T-Mobile Is Catching Up With Verizon, AT&T, and Sprint. That’s Great for Everybody. 

Customers are about to get even happier about their phone plans.

Photo by John Moore/Getty Images

America’s major wireless carriers are at war with each other. A few years ago, consumers had no choice but to grudgingly turn out their pockets for mobile service that was often expensive yet mediocre—but recent industrywide network improvements have allowed wireless service to get better, cheaper, and much more competitive. Carriers are fighting one another to offer the best deals and most discounted plans. Though Verizon and AT&T are holding steady as the country’s largest carriers by subscriber numbers, they’re feeling some heat from other competitors in the market.

On Thursday, T-Mobile announced that its revenue rose an impressive 14 percent in the second quarter of this year, thanks in part to the addition of 2 million new subscribers. The company reported revenue of $8.2 billion, well over analysts’ expectations of $7.94 billion, and it also posted a profit of $361 million. It’s now added more than 1 million net total subscribers per quarter for nine quarters in a row. Many analysts predict that T-Mobile could very well surpass Sprint as the nation’s third-largest carrier, though we won’t know that for sure until Sprint reports its earnings next week.

What is sure, though, is that T-Mobile’s earnings and growth aren’t accidental. In the last two years, the company has slashed prices and rolled out a campaign specifically targeting the weaknesses of its competitors. Earlier this summer, the company announced an enticing new program that allows customers to upgrade their smartphones multiple times a year. Then, it started letting customers use their phones in Canada and Mexico without incurring roaming fees. It introduced a family plan that gives each member 10 gigabytes of data. Just this week, it guaranteed a $15 monthly fee for iPhone 6 buyers who want to upgrade to a newer iPhone next year—and though this last announcement comes after the close of the company’s second quarter, it helps show just how much pressure T-Mobile is putting on its peers. And it might be working: Verizon’s customer growth, for example, is slowing.
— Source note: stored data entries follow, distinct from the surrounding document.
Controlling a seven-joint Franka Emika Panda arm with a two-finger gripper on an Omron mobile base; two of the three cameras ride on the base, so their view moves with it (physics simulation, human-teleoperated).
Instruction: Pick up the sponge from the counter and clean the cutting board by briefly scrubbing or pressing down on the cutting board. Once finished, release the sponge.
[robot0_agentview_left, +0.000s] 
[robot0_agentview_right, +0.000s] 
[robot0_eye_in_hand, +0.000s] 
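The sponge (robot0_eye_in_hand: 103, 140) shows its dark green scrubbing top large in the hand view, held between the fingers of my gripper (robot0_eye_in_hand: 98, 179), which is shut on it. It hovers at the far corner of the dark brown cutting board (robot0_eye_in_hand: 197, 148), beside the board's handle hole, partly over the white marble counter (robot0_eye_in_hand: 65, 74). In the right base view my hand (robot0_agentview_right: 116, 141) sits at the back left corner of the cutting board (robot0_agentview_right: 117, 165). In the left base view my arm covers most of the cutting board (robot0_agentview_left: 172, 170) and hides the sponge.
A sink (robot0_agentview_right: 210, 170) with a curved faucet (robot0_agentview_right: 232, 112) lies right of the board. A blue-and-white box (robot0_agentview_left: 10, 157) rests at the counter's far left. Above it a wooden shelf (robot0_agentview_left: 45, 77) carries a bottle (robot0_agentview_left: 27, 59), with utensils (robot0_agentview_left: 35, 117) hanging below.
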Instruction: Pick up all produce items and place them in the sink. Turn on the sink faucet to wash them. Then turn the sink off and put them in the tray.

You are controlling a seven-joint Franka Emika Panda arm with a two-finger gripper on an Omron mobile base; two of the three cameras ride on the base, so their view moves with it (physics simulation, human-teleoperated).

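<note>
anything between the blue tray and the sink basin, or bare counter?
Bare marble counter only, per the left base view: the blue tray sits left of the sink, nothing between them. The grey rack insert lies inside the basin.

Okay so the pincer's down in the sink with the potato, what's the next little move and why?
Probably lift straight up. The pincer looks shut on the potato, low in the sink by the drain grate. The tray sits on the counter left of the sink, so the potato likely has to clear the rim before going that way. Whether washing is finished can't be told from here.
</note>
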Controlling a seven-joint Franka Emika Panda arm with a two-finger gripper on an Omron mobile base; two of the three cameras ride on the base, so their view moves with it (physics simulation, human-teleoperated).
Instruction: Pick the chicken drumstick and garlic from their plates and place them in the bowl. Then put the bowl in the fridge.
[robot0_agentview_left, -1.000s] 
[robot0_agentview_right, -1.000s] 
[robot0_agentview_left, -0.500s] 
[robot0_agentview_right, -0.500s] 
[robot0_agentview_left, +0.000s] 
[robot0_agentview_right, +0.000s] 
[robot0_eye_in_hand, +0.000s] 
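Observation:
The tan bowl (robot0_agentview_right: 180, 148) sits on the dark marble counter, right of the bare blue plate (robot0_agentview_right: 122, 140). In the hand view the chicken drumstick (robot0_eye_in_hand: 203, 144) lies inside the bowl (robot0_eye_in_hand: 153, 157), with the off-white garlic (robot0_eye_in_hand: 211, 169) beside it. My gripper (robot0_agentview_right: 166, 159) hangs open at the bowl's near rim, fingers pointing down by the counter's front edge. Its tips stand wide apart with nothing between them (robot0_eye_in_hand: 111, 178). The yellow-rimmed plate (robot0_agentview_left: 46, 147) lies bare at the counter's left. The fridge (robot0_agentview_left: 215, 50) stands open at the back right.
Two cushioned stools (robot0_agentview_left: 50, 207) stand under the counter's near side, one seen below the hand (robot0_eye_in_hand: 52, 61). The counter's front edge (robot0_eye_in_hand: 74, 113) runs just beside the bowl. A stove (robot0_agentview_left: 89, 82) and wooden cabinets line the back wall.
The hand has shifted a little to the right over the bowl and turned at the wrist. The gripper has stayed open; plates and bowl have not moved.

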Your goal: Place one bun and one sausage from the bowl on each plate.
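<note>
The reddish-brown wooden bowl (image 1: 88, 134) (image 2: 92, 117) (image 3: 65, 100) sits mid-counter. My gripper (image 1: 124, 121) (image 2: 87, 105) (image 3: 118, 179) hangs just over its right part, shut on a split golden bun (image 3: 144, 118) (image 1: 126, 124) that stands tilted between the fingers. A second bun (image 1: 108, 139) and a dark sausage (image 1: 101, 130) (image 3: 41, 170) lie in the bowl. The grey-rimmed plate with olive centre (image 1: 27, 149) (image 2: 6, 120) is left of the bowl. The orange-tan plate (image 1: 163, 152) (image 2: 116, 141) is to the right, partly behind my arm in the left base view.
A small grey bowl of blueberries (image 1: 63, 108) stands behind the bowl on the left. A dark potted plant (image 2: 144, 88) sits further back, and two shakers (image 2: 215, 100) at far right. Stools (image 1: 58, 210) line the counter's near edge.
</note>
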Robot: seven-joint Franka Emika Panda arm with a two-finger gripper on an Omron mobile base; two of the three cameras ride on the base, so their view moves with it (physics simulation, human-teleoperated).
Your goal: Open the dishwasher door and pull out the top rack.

But bad news for Verizon might be extremely good news for consumers. That’s because T-Mobile’s growth might spur the other three big players on the field—Verizon, AT&T, and Sprint—to offer even better plans to lure customers back. On Wednesday, T-Mobile CEO John Legere boasted that his company “continues to listen to customers and respond with moves that blow them away.” The question now is whether other carriers will seek to do the same.